Every line of the material must be reproduced exactly.

- **Data provided**:
-*-*-

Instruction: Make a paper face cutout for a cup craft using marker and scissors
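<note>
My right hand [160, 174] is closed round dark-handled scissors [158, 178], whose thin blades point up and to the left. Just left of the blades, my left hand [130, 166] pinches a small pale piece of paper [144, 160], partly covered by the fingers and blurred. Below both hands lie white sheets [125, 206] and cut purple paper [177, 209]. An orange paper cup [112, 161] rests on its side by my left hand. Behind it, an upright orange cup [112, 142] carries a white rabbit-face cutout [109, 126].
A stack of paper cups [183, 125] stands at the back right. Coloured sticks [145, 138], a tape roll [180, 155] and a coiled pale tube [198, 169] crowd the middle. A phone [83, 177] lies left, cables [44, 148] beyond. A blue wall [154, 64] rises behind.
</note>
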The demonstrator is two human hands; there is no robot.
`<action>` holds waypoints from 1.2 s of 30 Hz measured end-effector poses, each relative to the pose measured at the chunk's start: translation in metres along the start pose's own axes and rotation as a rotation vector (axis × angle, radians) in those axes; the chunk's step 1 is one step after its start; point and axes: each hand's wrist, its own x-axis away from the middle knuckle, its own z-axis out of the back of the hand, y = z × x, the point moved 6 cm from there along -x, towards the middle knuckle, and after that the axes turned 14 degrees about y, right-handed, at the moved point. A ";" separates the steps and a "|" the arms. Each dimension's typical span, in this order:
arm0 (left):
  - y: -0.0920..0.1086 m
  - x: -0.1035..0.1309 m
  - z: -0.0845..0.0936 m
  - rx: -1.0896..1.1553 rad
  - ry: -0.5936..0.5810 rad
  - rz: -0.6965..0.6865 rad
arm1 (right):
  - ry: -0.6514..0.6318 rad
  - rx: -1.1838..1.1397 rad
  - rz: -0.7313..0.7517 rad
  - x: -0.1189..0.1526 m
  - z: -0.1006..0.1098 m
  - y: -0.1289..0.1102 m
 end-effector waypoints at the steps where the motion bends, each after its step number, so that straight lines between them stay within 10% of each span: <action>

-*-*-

- **Reply to the exercise**:
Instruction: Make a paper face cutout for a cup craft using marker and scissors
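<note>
My right hand [160, 174] is closed round dark-handled scissors [158, 178], whose thin blades point up and to the left. Just left of the blades, my left hand [130, 166] pinches a small pale piece of paper [144, 160], partly covered by the fingers and blurred. Below both hands lie white sheets [125, 206] and cut purple paper [177, 209]. An orange paper cup [112, 161] rests on its side by my left hand. Behind it, an upright orange cup [112, 142] carries a white rabbit-face cutout [109, 126].
A stack of paper cups [183, 125] stands at the back right. Coloured sticks [145, 138], a tape roll [180, 155] and a coiled pale tube [198, 169] crowd the middle. A phone [83, 177] lies left, cables [44, 148] beyond. A blue wall [154, 64] rises behind.
</note>
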The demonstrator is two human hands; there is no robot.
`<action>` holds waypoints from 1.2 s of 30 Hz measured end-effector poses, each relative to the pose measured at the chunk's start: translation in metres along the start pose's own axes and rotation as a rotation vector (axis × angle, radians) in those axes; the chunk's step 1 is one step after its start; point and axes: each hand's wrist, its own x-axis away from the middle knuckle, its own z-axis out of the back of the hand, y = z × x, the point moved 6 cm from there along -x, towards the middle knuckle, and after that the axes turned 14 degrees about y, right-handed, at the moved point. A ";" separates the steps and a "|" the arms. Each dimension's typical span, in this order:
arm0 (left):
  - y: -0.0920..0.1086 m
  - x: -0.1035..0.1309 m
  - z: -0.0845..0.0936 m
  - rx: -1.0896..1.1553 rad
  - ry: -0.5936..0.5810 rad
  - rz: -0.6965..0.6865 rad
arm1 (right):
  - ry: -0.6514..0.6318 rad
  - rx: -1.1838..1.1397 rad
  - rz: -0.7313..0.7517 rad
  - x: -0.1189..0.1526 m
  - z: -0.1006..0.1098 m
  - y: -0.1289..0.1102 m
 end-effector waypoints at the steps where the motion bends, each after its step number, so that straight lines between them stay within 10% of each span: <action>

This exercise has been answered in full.